Espero que tenhas razão. — Não há ninguém que o saiba.
‘I hope you are right.’ — ‘There is no one who knows it.’ After espero que and a negative antecedent, the verb goes into the subjunctive.
The tenses of the subjunctive
The subjunctive has three simple tenses — present, imperfect and future — and the corresponding compound tenses, formed with the auxiliary ter (or haver) in the subjunctive plus the past participle. Each simple tense pairs, broadly, with a typical trigger.

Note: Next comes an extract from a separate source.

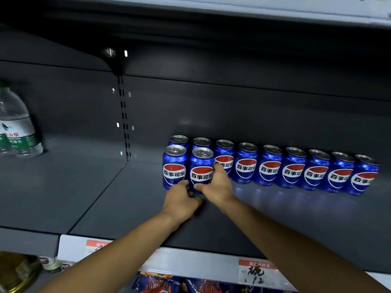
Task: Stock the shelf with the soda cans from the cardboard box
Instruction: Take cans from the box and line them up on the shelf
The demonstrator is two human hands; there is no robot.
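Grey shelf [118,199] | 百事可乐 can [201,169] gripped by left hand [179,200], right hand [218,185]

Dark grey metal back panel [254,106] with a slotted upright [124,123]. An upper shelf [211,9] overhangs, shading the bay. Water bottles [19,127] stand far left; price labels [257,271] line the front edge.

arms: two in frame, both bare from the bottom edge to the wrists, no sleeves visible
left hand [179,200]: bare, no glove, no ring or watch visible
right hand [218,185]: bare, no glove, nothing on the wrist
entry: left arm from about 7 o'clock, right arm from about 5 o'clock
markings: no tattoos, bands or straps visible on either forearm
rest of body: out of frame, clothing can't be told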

| Tense | Form (1st pers.) | Triggered by | Value |
|---|---|---|---|
| Present | que eu fale | que, embora, talvez | present/future |
| Imperfect | se eu falasse | se, embora, como se | hypothesis, past |
| Future | quando eu falar | quando, se, enquanto, quem | future eventuality |
The present subjunctive
It is built from the first-person singular of the present indicative: drop the final -o and add the proper endings. First-conjugation verbs (-ar) take the theme vowel -e; second- and third-conjugation verbs (-er, -ir) take -a.
| que eu | fale |
|---|---|
| que tu | fales |
| que ele/ela | fale |
| que nós | falemos |
| que vós | faleis |
| que eles/elas | falem |
Because the stem comes from the indicative, irregularities travel with it: faço → faça, tenho → tenha, digo → diga, peço → peça. Only a handful of verbs have a truly irregular present subjunctive with a stem of its own — ser (seja), estar (esteja), ir (vá), haver (haja), saber (saiba), querer (queira), dar (dê).
The imperfect subjunctive
It is based on the third-person plural of the preterite indicative: falaram → falasse, comeram → comesse, partiram → partisse. This rule is powerful because it carries along every irregular preterite: fizeram → fizesse, tiveram → tivesse, foram → fosse, trouxeram → trouxesse.
| se eu | falasse |
|---|---|
| se tu | falasses |
| se ele/ela | falasse |
| se nós | falássemos |
| se vós | falásseis |
| se eles/elas | falassem |
The first-person plural is antepenultimate-stressed — falássemos —, a point of accentuation that sets the forms clearly apart:
| Form | IPA | Stress |
|---|---|---|
| falasse | fɐ‧ˈla‧sɨ | penultimate |
| falássemos | fɐ‧ˈla‧sɨ‧muʃ | antepenultimate |
This is the tense of counterfactual hypothesis and of unreal conditional clauses: se eu soubesse… “if only I knew”, como se fosse fácil “as if it were easy”. In the matching main clause comes the conditional — or, in everyday European speech, the imperfect indicative itself.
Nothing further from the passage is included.